## WORK INSTRUCTION
The data must be returned in full and exactly as given.
───── RAW DATA ─────
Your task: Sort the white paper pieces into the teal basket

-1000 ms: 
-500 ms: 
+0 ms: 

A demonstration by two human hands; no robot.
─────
## ANSWER TO THE EXERCISE
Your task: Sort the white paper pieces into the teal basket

-1000 ms: 
-500 ms: 
+0 ms: 

A demonstration by two human hands; no robot.

There is nothing else to this exercise.